Inflecting Finnish words (verb inflection, comparatives, cases, possessive suffixes, clitics) using Wiktionary-compatible declensions and conjugations
Branch: master
Clone or download
Fetching latest commit…
Cannot retrieve the latest commit at this time.
Permalink
Type Name Latest commit message Commit time
Failed to load latest commit information.
wiktfinnish
.gitignore
LICENSE
README.md
TODO
push-pypi
setup.py

README.md

Wiktfinnish

This is a Python module for inflecting Finnish words (verb inflection, comparatives, cases, possessive suffixes, clitics) using Wiktionary-compatible declensions and conjugations.

Overview

This Python module is intended for generating inflected forms of Finnish words in Wiktionary. It is most conveniently used with dictionaries extracted using the wiktextract. The intention is that this module can be used to generate the complete set of inflected forms for any Finnish word in Wiktionary - including comparisons, possessive suffixes, clitics, and nominally inflected verb forms.

Getting started

Installing

To install wiktwikfinnish, use pip3 (or pip, as appropriate), or clone the repository and install from the source:

git clone https://github.com/tatuylonen/wiktfinnish.git
cd wiktfinnish
python3 setup.py install

This will install the wiktfinnish package.

Note that this software has currently only been tested with Python 3. Back-porting to Python 2.7 should not be difficult; it just hasn't been tested yet. Please report back if you test and make this work with Python 2.

Running tests

This package includes tests written using the unittest framework. They can be run using, for example, nose, which can be installed using pip3 install nose.

To run the tests, just use the following command in the top-level directory:

nosetests

Usage

Generating an inflected word form

The basic way to generate an inflected word form is to use the following code snippet.

import wiktfinnish

results = wiktfinnish.inflect(name, args, form)

The inflect function returns a list of strings, which are the alternative forms generated for that word form. The preferred, or most common form should be first in the list and rare/archaic examples later.

The name and arguments specify the conjugation/declension for the word. That includes specifying the word to be inflected. See below for details.

The form is a 5-tuple (verbform, comparison, case, possessive, clitic), that specifies the inflected form to be generated. It is described in detail below.
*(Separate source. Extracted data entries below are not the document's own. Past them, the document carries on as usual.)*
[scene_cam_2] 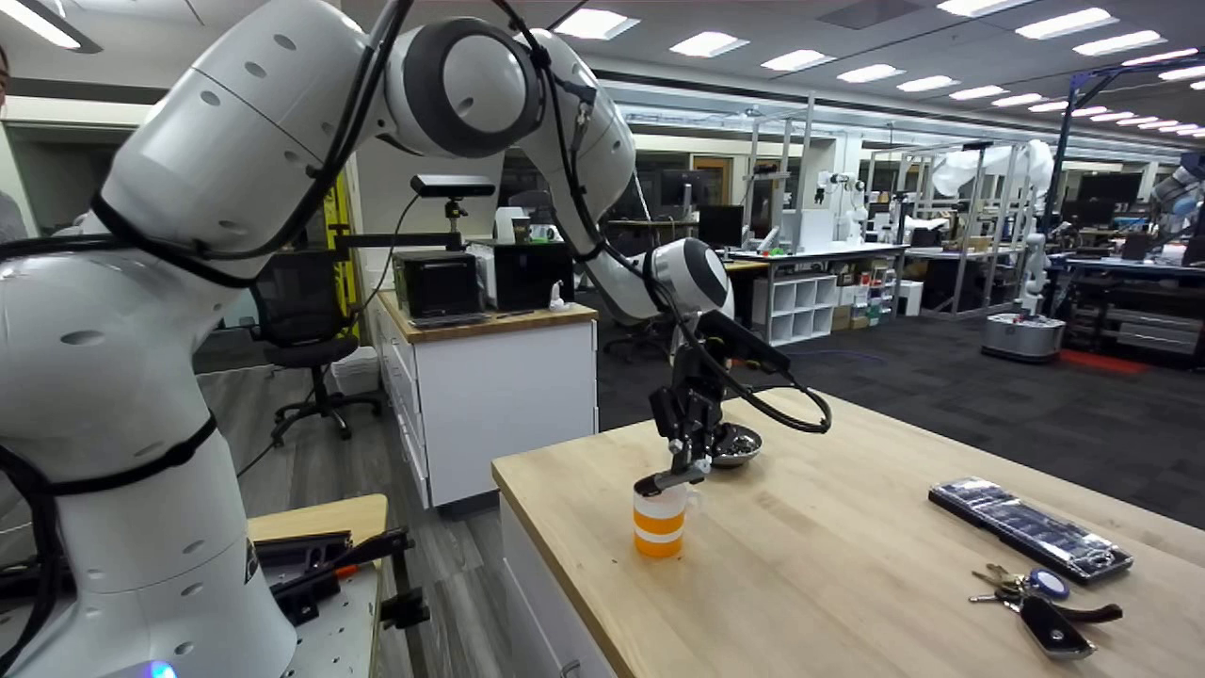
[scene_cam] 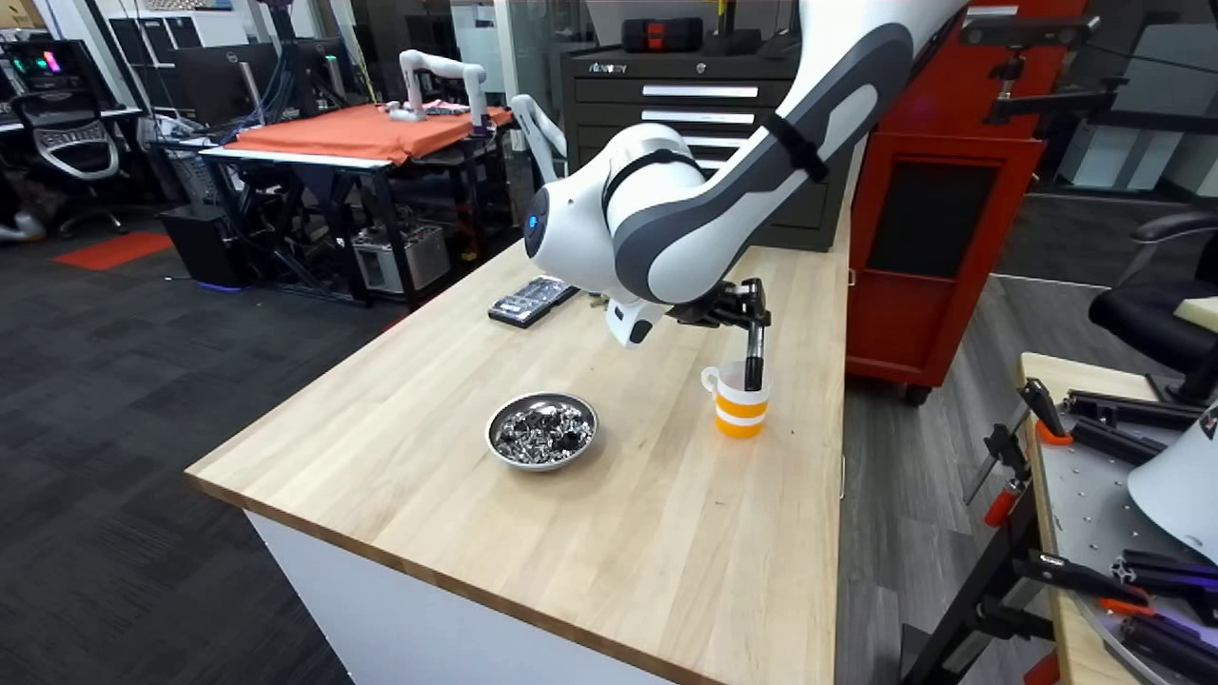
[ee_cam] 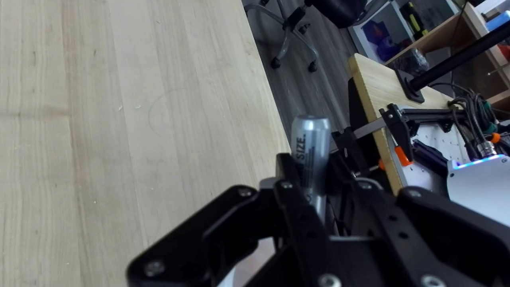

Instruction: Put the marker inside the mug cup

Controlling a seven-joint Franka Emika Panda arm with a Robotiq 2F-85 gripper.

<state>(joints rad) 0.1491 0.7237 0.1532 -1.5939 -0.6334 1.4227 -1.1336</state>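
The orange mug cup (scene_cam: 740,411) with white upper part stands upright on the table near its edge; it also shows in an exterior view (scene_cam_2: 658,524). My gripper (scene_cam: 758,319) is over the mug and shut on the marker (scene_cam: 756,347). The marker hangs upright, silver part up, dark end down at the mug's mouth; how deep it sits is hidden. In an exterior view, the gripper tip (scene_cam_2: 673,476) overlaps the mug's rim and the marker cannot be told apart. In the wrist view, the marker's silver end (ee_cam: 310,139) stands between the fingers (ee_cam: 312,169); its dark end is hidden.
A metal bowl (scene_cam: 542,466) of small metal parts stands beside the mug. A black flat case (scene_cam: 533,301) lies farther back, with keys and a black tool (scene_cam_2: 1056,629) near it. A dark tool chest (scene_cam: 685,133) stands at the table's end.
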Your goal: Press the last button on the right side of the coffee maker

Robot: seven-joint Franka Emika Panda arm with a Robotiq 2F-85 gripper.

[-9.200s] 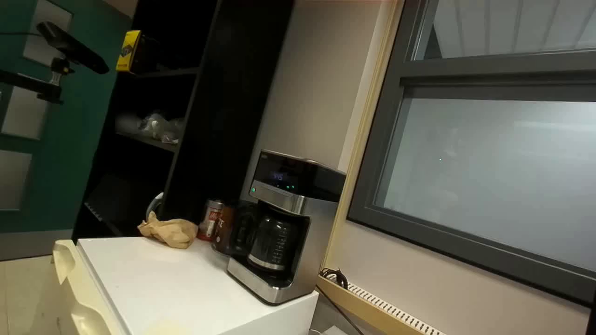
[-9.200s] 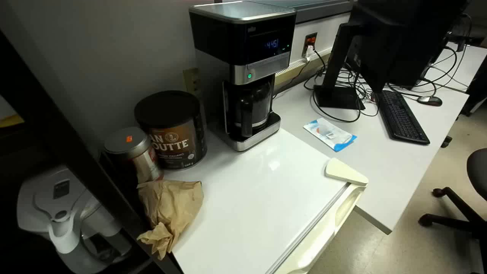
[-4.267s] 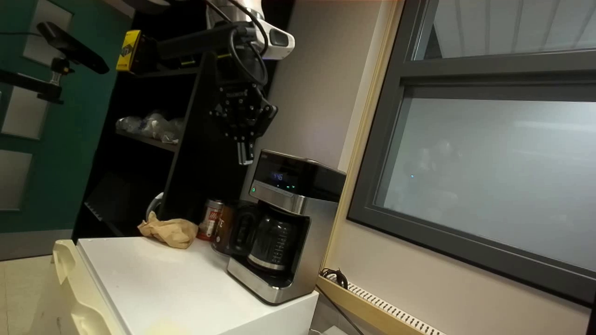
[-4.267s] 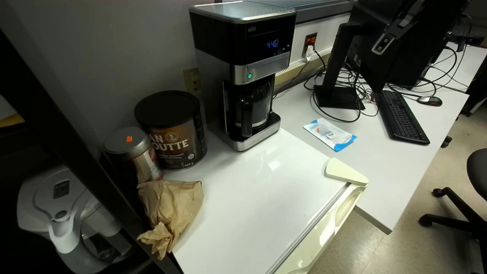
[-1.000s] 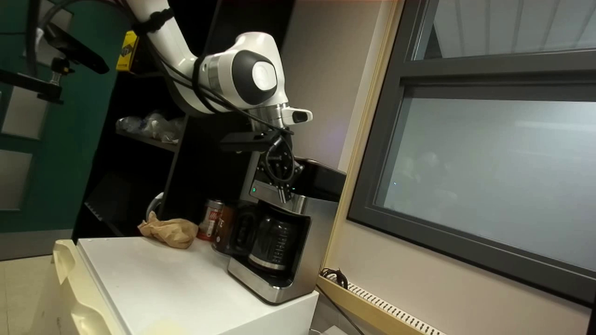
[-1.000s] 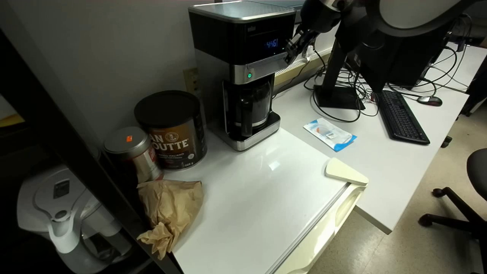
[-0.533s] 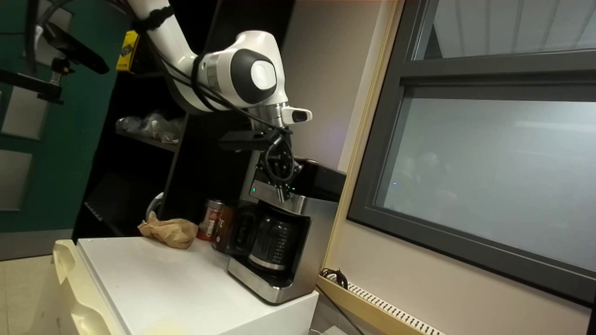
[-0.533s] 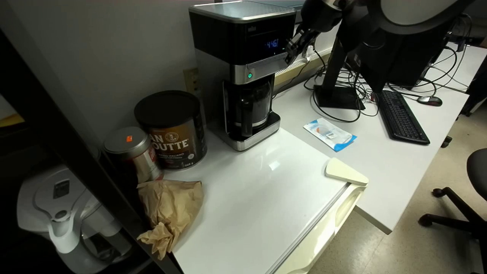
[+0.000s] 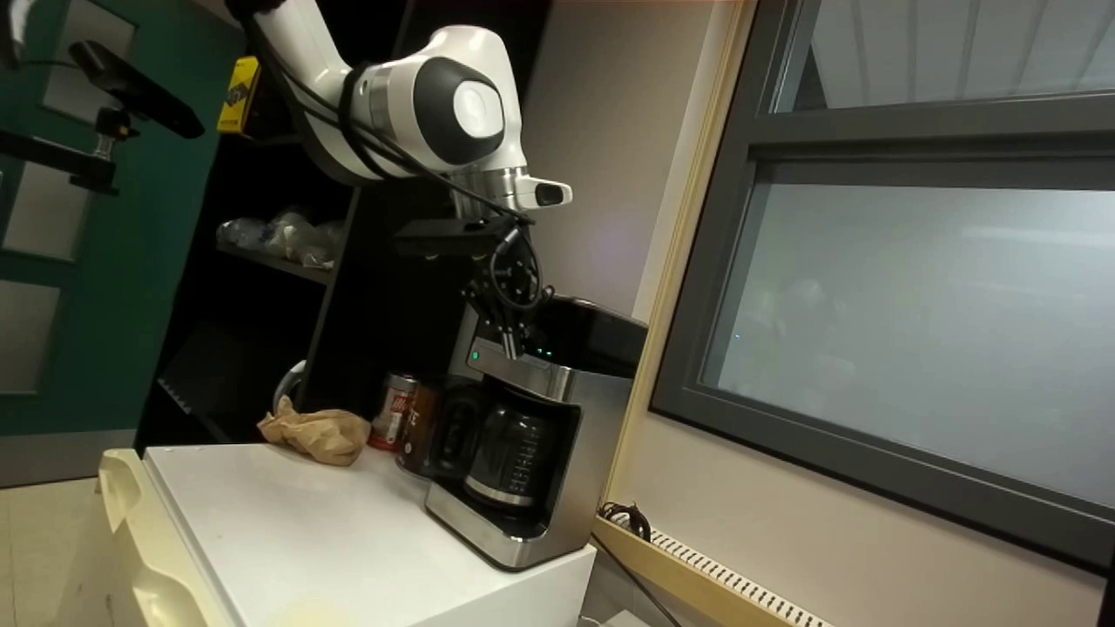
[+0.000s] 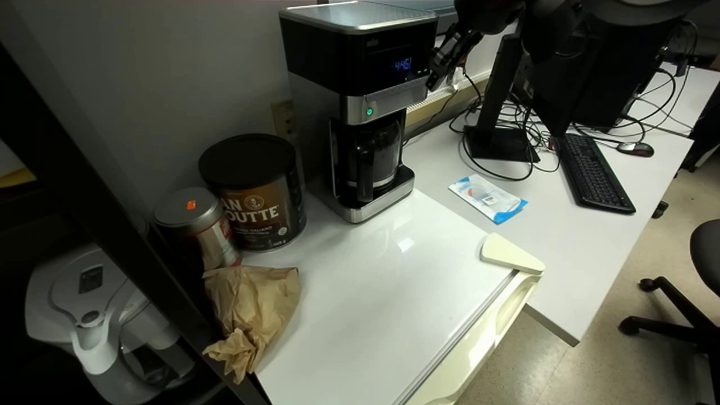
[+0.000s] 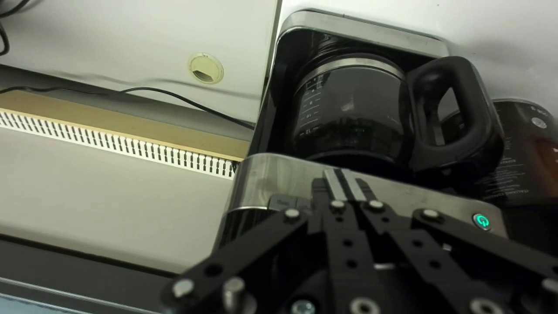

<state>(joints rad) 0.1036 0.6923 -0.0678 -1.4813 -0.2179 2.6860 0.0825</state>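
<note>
Coffee maker (image 10: 360, 107): stands upright on the white cabinet (image 10: 388, 304), just beside the brown can (image 10: 256, 208); pot (image 9: 516, 453) seated inside.
Right-end button (image 11: 282, 203): likely the target; sits toward the left in the wrist view, at the opposite end of the silver strip (image 11: 396, 192) from the lit power button (image 11: 481, 221). Marking too blurred to read.
Gripper (image 9: 510, 347): at the strip, tips between those two buttons in the wrist view, nearer the right-end one. Touching or just short: cannot tell.
Jaws: narrow, a thin slit between the fingers (image 11: 335, 185), holding nothing.
Press: seems the step in hand; no view settles whether the button has gone in.
Next push: if undone, it probably calls for a small shift toward the coffee maker's right end, then a straight, gentle push; a slip could catch the neighbouring button (image 11: 304, 204). If done, backing straight off should follow.
</note>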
Specifying the conjugation/declension

In the API, each word to be inflection must be specified by a conjugation (verbs) or declination (nominals) specification. The specification is basically the arguments of the {{fi-decl-xyx}} or `{{fi-conj-xyz}}template from Wiktionary, encoded into a Python dictionary. In the API, this template will be calledargs``. Additionally, the API requies the name of the template to be supplied as the ``name`` argument. These are readily available in the proper format if the dictionary has been extracted using ``wiktextract`` (see below).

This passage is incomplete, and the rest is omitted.